If you have school-age children, maybe they’ve already returned to structured bedtime schedules. By the time this publishes, mine will have been in class for approximately two weeks. They’ll be dealing with homework and teachers and friends. Hopefully, all will be positive.
Here’s one thing I’m dreading: Getting their sleep patterns to mesh with school start times.
There has been a host of research about delaying school start times to give students a chance to get adequate sleep. Most recently, a report by the U.S. Centers for Disease Control and Prevention found that fewer than one in five middle and high schools in the United States start at 8:30 a.m. or later (recommended by the American Academy of Pediatrics).
Fortunately for my teen, his middle school begins at a highly respectable 8:50 a.m. And when he starts high school next year, he will keep that 8:50 a.m. start time. I’m thrilled that our school system took the AAP recommendation for adolescents to heart. I rarely have to worry about him being late to school. There’s more than enough time for him to wake up, dress and get breakfast before heading out the door. If I can make sure he goes to bed and puts up his iPad at a reasonable hour, all is good.
Now, my elementary school daughter, on the other hand, is a different story. Her school starts at 7:45 a.m. Guess what time the bus arrives to pick her up for school? 6:40 a.m.
Years ago, long before I knew as much about sleep research, I declared that was far too early for a small child. I was right. Children her age need an average of 10 to 11 hours of sleep. Unless I got her to bed promptly at 8 p.m., she wasn’t getting enough rest. And with evening activities such as Girl Scouts or her brother’s basketball practices, it was hard to hit that target consistently.
I opted to drive my children to elementary school to give them an extra half-hour of sleep. Having a well-rested child is essential for making the most of the school day. I know when my children haven’t slept well, they’re irritable and emotional. How can children take in new information when they’re tired?

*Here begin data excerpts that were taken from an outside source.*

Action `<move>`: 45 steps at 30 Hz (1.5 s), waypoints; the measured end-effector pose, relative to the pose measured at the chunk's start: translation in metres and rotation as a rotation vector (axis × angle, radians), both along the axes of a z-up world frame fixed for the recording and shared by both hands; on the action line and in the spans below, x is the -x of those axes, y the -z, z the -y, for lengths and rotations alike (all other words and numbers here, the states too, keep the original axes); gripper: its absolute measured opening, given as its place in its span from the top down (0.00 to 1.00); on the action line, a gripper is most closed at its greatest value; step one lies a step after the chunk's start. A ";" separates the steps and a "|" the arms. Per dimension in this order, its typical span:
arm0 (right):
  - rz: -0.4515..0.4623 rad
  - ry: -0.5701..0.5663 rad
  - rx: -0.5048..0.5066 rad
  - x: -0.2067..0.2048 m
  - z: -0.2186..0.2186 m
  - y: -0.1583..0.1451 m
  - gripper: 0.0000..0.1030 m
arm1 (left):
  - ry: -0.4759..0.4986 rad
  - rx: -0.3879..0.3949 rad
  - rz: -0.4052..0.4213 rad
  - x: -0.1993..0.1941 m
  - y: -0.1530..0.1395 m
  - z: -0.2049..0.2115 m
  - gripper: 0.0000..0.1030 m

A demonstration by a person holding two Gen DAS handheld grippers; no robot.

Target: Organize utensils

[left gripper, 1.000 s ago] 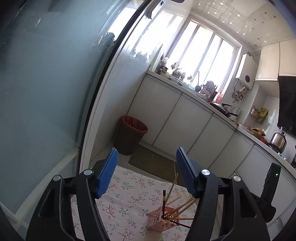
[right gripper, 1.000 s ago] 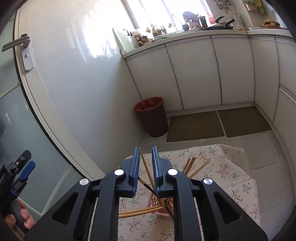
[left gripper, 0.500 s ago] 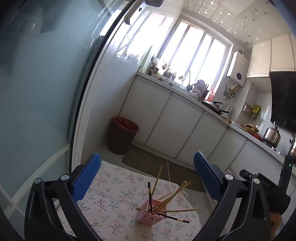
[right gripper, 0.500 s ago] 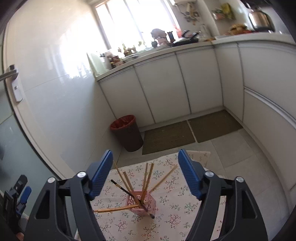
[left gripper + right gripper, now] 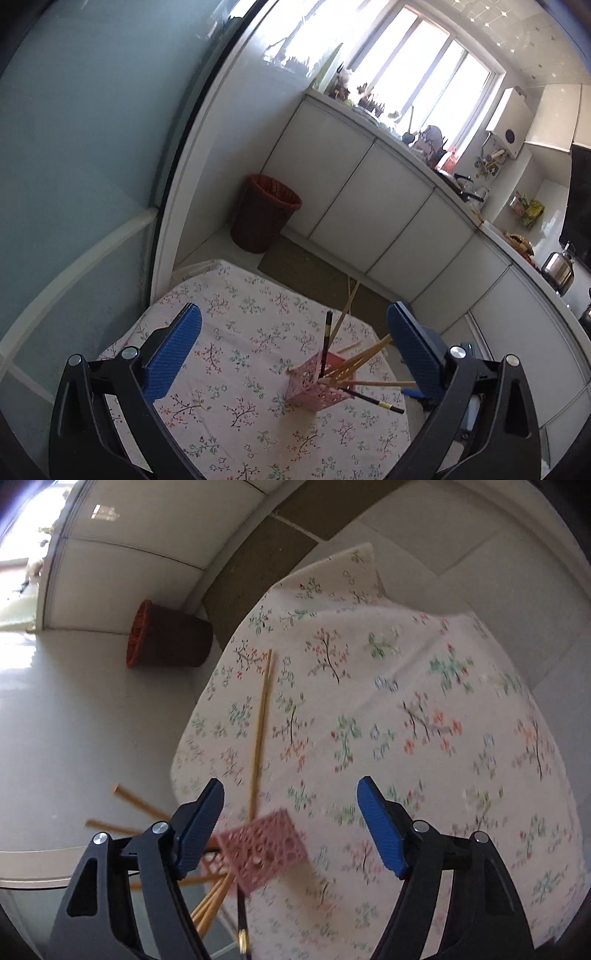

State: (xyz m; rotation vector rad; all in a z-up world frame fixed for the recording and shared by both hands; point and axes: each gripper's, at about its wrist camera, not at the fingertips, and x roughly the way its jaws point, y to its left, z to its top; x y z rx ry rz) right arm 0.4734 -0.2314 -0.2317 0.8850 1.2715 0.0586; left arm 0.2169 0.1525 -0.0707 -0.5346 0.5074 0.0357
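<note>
Both grippers hang spread and empty: left gripper (image 5: 291, 354) wide, right gripper (image 5: 290, 827) just narrowing slightly, over the pink holder (image 5: 317, 384) bristling with chopsticks (image 5: 364, 356) on the tabletop (image 5: 229, 369).

Both grippers are built alike. The left gripper (image 5: 293, 345) is made of two glossy black plastic arms with triangular cut-outs, and each arm is fixed with two round silver screws. Its fingers (image 5: 170, 352) are faced with blue pads of finely ribbed texture. The same black arms, silver screws and blue ribbed pads (image 5: 380, 829) are seen on the right gripper (image 5: 290, 825).
</note>
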 end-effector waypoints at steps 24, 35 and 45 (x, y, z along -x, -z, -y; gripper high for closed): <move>0.281 0.167 0.050 -0.088 0.011 0.021 0.95 | 0.025 -0.009 -0.219 -0.038 0.058 -0.015 0.07; 0.696 0.060 0.308 0.056 0.030 -0.189 0.95 | 0.040 0.006 -0.162 -0.017 0.035 -0.005 0.07; 0.803 -0.109 0.328 0.149 -0.013 -0.290 0.95 | 0.041 0.025 -0.104 0.005 0.015 -0.008 0.07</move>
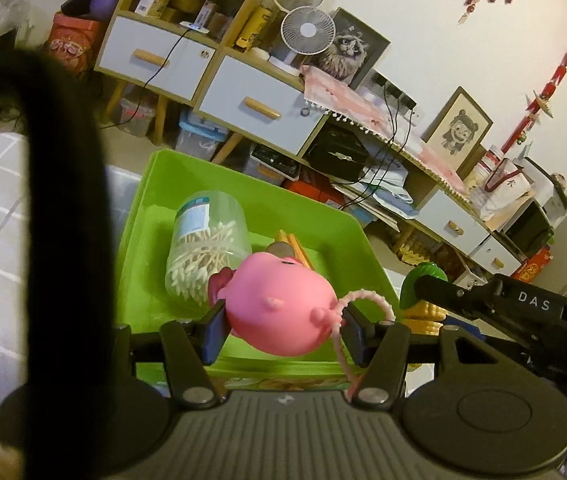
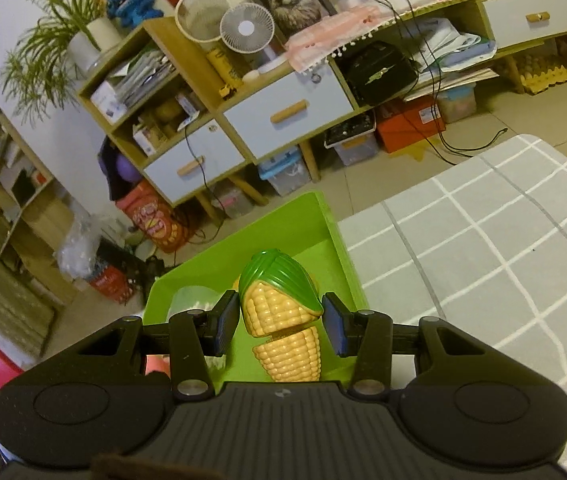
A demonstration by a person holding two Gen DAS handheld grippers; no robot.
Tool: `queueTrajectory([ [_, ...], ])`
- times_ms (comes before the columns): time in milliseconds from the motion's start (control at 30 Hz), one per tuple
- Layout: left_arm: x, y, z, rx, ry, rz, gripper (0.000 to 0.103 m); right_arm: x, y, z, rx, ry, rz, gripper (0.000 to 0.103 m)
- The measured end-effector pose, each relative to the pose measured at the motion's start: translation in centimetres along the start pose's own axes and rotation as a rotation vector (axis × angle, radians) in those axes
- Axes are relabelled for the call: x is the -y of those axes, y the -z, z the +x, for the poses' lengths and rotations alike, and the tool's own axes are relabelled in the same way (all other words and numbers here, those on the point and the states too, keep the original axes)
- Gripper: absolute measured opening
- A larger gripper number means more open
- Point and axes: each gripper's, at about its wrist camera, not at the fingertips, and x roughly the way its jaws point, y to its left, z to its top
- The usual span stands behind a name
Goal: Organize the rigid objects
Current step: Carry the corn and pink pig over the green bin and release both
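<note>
Over the green bin [image 1: 155, 216], left tongs [image 1: 283, 330] pinch a smooth, light pink pig toy [image 1: 283, 304] at its sides; right tongs [image 2: 281, 320] pinch a hard, light toy corn [image 2: 279, 312] at mid-body.

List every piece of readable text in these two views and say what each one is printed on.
"DAS": white letters on the black body of the right hand-held gripper, seen from the left wrist view.
Label on the cotton swab jar in the green bin: too blurred to read.
Red snack bag on the floor: print unreadable.

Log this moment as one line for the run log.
left gripper: holds pink pig | right gripper: holds toy corn | both over green bin
</note>
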Motion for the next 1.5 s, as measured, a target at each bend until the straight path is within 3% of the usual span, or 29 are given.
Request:
queueTrajectory([
  [333, 0.3, 0.6, 1.0, -0.018, -0.008, 0.0, 0.035, 0.8, 0.2, 0.4, 0.028, -0.011, 0.02, 0.051],
  [367, 0.4, 0.5, 1.0, -0.018, -0.012, 0.004, 0.035, 0.9, 0.2, 0.4, 0.031, -0.01, 0.023, 0.053],
  [400, 0.5, 0.5, 1.0, -0.016, -0.02, 0.007, 0.035, 1.0, 0.2, 0.3, 0.032, -0.013, 0.027, 0.06],
  [467, 0.7, 0.5, 0.8, -0.001, -0.036, 0.017, 0.042, 0.9, 0.2, 0.2, 0.042, -0.018, 0.037, 0.076],
  [633, 0.8, 0.3, 0.2, 0.021, -0.035, 0.02, 0.068, 0.4, 0.2, -0.2, 0.041, -0.021, -0.001, 0.084],
  [800, 1.1, 0.1, 0.0, -0.007, -0.04, 0.034, 0.08, 0.0, 0.2, -1.0, 0.039, -0.009, -0.038, 0.092],
  [1000, 1.9, 0.3, -1.1, -0.011, -0.075, 0.08, 0.084, 0.0, 0.0, -2.3, 0.047, 0.011, -0.059, 0.099],
  [1500, 2.4, 1.7, -4.7, -0.046, -0.177, 0.255, 0.084, 0.2, 1.1, -5.5, 0.009, 0.092, -0.172, 0.1],
])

In a study published last summer, the American Psychological Association found that early start times were associated with lower standardized test scores, poorer attendance, lower school rank and school
But here’s what I found most interesting—Peggy Keller, the lead researcher, cautioned against delaying middle and high school start times at the expense of elementary school start times.
“Our findings suggest that these policy changes may simply be shifting the problem from adolescents to younger children, instead of eliminating it altogether,” she said.
It’s a quandary.
In the meantime, I’ll take all the back-to-school readiness tips to heart. Sealy and the University of North Carolina School of Medicine’s Neurodiagnostics and Sleep Science program recently teamed up to help parents with the transition. Sealy conducted a survey of 1,000 parents about sleep routines and UNC NDSS came up with a list of tips including shifting bedtimes a week or two before the start of school, banning electronics from bedrooms, evaluating your child’s mattress, keeping wake-up times consistent (even on weekends), eating a good breakfast and getting sunshine soon after waking.